**YOUR INSTRUCTIONS:**
Using the listing below, print exactly everything from the line with "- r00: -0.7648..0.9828" down to the line with "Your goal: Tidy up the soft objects", both included, and nothing more.

**TASK DATA:**
* * *
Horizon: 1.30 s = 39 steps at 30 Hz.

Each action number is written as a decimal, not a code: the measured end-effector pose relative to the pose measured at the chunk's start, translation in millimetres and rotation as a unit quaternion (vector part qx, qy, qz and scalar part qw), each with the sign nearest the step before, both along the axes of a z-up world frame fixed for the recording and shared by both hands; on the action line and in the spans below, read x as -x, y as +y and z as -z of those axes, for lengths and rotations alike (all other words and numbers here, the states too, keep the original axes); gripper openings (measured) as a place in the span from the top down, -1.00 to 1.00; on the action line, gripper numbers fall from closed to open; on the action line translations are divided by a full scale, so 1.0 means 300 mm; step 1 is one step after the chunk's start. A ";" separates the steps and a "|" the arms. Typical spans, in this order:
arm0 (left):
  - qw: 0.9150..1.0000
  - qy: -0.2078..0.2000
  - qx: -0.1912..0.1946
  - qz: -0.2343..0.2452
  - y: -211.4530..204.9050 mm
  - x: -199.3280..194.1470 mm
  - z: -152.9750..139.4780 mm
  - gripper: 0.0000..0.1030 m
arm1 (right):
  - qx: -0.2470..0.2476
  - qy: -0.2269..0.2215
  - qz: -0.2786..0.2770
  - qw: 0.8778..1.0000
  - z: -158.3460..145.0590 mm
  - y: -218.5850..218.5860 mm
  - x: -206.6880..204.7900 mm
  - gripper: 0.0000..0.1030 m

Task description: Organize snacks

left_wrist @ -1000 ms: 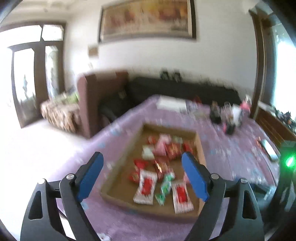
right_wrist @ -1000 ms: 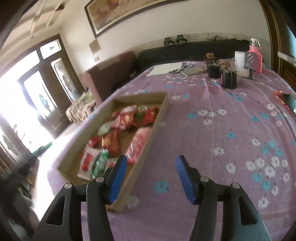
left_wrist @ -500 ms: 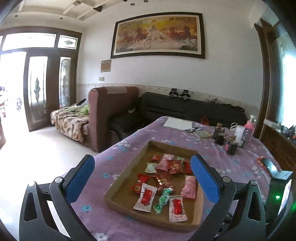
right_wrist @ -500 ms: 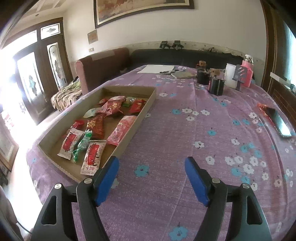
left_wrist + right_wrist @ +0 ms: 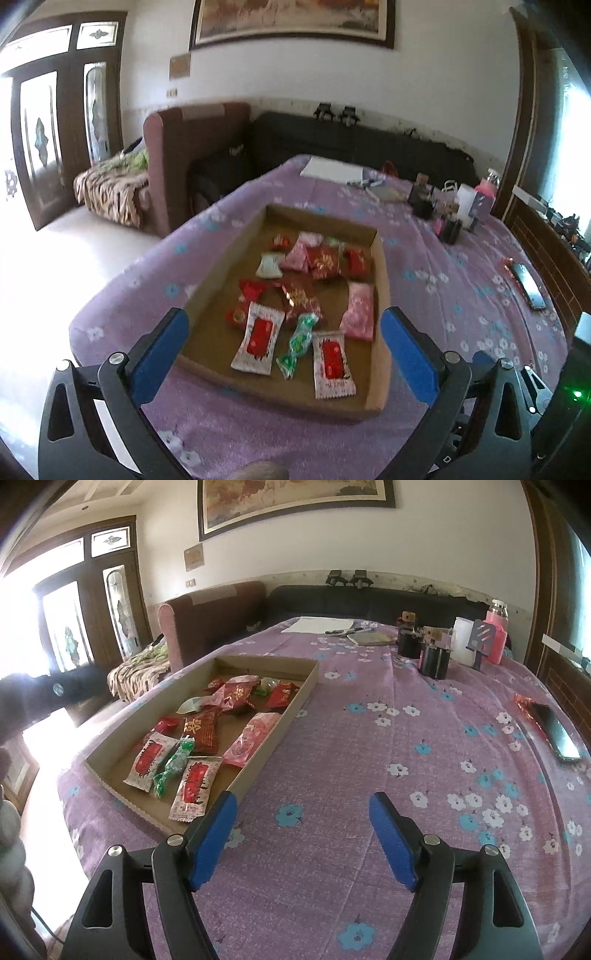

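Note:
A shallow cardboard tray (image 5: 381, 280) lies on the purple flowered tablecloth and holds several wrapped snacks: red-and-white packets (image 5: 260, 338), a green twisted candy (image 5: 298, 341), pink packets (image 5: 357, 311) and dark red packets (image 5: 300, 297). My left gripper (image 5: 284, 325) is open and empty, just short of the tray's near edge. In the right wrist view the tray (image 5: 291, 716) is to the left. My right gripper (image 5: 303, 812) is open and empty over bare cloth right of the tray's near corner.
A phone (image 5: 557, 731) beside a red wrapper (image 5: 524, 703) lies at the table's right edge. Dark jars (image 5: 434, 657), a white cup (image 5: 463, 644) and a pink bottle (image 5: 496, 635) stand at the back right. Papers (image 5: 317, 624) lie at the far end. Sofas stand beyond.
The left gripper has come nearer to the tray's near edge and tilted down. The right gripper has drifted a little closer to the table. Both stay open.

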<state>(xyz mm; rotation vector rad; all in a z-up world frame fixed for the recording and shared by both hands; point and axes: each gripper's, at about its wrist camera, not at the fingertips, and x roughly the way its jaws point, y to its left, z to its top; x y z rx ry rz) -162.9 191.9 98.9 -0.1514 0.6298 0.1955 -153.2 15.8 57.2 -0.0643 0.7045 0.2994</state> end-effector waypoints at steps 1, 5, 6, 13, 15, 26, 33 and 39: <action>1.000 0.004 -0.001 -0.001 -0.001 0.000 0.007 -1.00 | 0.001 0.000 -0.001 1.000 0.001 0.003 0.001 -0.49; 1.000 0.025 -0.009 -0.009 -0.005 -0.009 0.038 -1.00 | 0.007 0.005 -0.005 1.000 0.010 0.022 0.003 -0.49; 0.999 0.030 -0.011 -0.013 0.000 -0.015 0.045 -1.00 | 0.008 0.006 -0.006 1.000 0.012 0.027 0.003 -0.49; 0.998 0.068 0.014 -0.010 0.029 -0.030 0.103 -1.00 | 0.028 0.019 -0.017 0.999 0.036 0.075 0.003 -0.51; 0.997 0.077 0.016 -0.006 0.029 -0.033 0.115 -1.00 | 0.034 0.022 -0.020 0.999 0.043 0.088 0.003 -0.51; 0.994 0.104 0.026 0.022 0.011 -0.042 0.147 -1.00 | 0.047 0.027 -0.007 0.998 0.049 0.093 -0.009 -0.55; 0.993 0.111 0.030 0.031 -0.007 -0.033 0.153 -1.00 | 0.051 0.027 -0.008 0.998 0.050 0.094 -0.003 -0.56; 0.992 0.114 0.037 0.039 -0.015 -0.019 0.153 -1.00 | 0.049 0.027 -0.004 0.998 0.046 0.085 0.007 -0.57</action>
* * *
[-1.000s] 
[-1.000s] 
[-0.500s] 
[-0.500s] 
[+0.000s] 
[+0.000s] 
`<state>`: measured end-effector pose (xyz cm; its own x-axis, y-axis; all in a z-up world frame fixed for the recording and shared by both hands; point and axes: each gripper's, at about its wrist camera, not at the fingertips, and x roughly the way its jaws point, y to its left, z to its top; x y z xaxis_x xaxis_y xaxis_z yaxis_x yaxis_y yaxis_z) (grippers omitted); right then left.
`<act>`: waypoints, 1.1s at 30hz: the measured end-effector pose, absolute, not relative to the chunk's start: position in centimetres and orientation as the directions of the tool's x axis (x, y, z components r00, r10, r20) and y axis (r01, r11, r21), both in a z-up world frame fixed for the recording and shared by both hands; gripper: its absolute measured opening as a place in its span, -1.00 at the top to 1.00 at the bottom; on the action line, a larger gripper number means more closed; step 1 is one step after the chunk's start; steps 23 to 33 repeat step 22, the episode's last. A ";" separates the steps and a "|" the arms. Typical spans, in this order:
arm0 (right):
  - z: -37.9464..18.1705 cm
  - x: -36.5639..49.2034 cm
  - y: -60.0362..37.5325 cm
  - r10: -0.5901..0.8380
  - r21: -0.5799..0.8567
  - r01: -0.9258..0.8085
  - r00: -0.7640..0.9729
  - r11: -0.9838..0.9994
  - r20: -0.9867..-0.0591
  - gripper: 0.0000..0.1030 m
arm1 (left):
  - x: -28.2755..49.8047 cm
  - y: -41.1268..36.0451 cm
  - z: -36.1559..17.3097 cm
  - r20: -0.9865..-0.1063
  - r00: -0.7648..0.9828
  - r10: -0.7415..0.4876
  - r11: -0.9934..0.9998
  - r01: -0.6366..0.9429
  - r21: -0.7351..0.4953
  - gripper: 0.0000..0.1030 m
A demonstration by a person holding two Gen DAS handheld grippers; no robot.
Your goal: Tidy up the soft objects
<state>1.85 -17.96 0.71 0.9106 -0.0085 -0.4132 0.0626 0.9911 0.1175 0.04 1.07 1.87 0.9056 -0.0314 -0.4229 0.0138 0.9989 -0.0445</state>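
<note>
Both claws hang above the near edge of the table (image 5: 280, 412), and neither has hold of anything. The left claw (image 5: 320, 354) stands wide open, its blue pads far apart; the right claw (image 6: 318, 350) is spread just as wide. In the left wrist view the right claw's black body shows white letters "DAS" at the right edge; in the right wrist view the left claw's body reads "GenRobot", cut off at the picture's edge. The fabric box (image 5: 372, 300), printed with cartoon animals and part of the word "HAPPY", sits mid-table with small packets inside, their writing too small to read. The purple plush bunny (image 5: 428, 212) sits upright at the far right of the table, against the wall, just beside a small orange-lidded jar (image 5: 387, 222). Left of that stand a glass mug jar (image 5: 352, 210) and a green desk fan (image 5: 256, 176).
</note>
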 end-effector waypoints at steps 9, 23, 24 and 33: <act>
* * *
**OUTPUT OF THE EXERCISE:**
  - r00: -0.7648..0.9828
  - r10: -0.7415..0.4876
  - r11: -0.9934..0.9998
  - r01: -0.6366..0.9429
  - r21: -0.7351..0.4953
  - gripper: 0.0000..0.1030 m
A demonstration by a person holding two Gen DAS handheld grippers; no robot.
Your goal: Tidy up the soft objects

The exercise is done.